WHAT IS EXPECTED = Please write out only the lines from the line with "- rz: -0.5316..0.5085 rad" to the line with "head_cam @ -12", inclusive, exactly as they stand below, without the pictures.

DATA UNDER STUDY =
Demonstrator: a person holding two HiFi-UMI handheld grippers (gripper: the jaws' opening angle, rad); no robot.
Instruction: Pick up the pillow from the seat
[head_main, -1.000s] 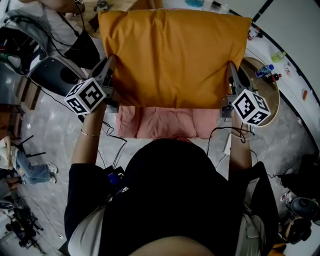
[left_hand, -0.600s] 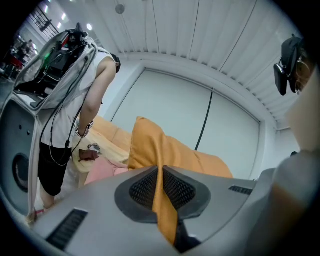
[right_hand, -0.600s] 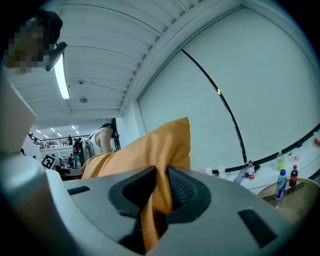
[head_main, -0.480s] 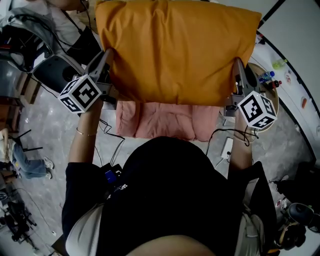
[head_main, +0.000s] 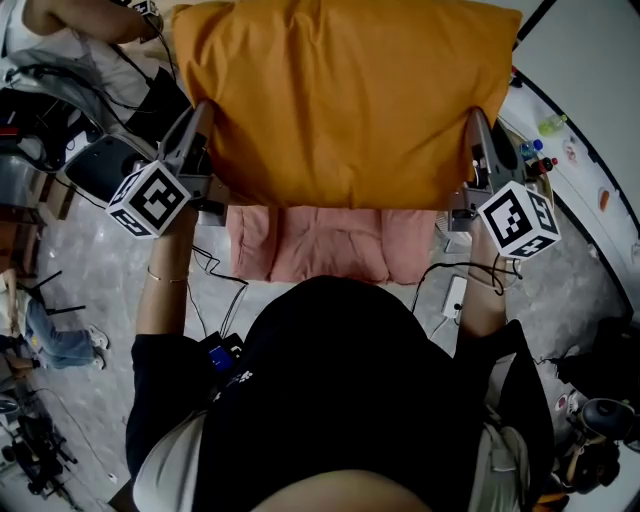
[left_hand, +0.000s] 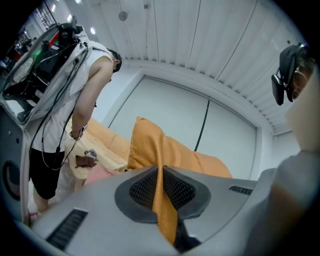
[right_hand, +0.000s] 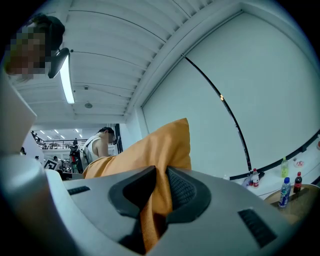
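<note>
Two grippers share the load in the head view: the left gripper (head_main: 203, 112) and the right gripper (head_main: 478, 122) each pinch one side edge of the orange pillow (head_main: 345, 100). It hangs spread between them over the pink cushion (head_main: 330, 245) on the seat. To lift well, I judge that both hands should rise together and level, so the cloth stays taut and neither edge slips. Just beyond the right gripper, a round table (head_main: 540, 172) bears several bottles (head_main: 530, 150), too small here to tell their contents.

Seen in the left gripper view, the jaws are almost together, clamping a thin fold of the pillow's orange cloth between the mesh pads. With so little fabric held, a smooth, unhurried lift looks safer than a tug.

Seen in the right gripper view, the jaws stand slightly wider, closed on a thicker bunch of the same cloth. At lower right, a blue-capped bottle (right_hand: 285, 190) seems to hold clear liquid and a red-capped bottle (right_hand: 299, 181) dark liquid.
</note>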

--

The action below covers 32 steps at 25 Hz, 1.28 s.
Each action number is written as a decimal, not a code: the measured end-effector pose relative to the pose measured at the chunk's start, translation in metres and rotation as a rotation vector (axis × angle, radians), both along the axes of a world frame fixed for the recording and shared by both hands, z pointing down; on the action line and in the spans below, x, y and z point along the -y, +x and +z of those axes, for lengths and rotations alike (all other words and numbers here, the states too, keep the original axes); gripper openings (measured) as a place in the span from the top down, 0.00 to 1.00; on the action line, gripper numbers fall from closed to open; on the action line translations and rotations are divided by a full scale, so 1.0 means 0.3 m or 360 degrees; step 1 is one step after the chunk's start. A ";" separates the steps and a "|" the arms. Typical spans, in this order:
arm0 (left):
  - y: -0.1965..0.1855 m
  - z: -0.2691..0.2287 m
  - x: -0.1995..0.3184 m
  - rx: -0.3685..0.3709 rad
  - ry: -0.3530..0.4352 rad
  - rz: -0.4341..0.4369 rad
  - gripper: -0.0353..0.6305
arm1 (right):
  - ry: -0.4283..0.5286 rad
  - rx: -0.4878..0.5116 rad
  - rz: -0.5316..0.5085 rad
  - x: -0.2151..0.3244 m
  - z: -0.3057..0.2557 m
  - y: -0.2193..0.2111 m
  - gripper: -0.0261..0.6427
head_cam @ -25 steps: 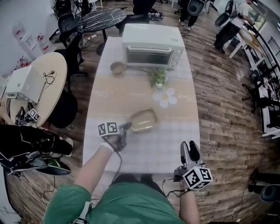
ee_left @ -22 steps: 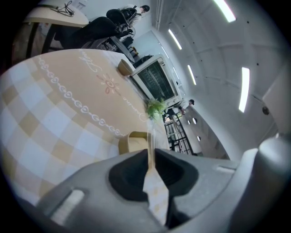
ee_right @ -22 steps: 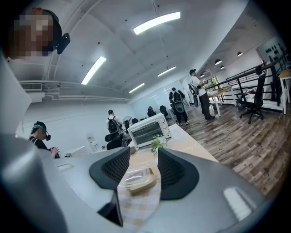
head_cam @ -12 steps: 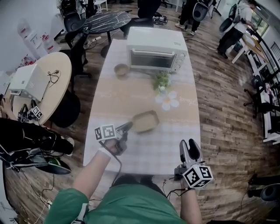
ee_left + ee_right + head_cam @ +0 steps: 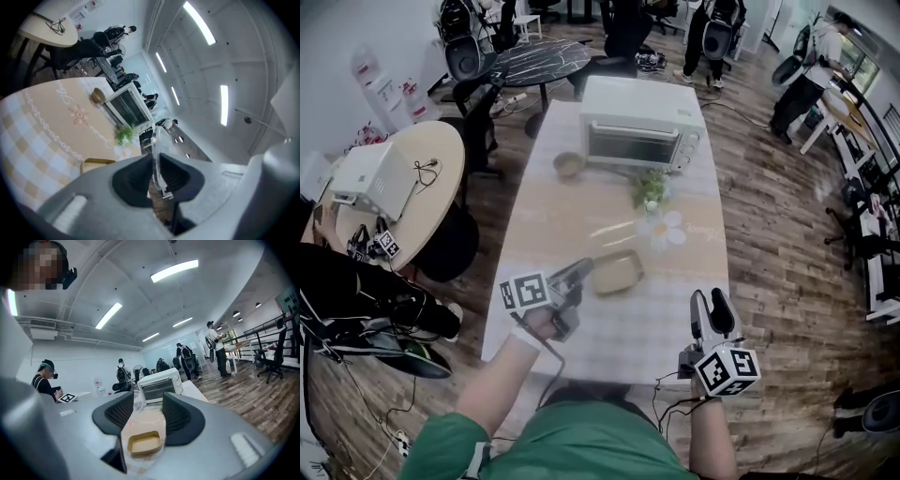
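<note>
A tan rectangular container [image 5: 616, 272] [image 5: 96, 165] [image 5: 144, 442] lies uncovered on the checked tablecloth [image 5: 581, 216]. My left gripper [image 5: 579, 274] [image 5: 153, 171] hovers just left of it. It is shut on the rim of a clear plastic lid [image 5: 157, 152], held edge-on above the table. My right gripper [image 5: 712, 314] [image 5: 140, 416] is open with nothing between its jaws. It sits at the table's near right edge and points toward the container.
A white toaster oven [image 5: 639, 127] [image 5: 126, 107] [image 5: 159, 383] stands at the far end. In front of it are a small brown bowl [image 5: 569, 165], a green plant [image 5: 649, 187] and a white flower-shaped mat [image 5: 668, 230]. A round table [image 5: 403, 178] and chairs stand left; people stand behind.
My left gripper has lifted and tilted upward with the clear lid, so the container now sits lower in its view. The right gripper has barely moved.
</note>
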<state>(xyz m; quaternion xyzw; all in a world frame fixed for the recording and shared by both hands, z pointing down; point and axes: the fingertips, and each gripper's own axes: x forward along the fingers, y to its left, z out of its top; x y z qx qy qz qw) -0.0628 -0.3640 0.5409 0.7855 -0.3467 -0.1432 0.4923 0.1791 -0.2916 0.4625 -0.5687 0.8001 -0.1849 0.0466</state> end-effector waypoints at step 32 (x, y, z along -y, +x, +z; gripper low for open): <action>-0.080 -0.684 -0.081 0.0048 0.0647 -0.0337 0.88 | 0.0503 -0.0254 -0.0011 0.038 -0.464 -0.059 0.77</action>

ANSWER TO THIS TASK =
  - rz: -0.5316..0.5085 rad
  - x: -0.2151..0.3244 m
  - z: -0.3057..0.2557 m
  - y: -0.2193..0.2111 m
  - gripper: -0.0261..0.6427
head_cam @ -25 steps: 
ee_left @ -22 steps: 
ee_right @ -22 steps: 
head_cam @ -12 steps: 

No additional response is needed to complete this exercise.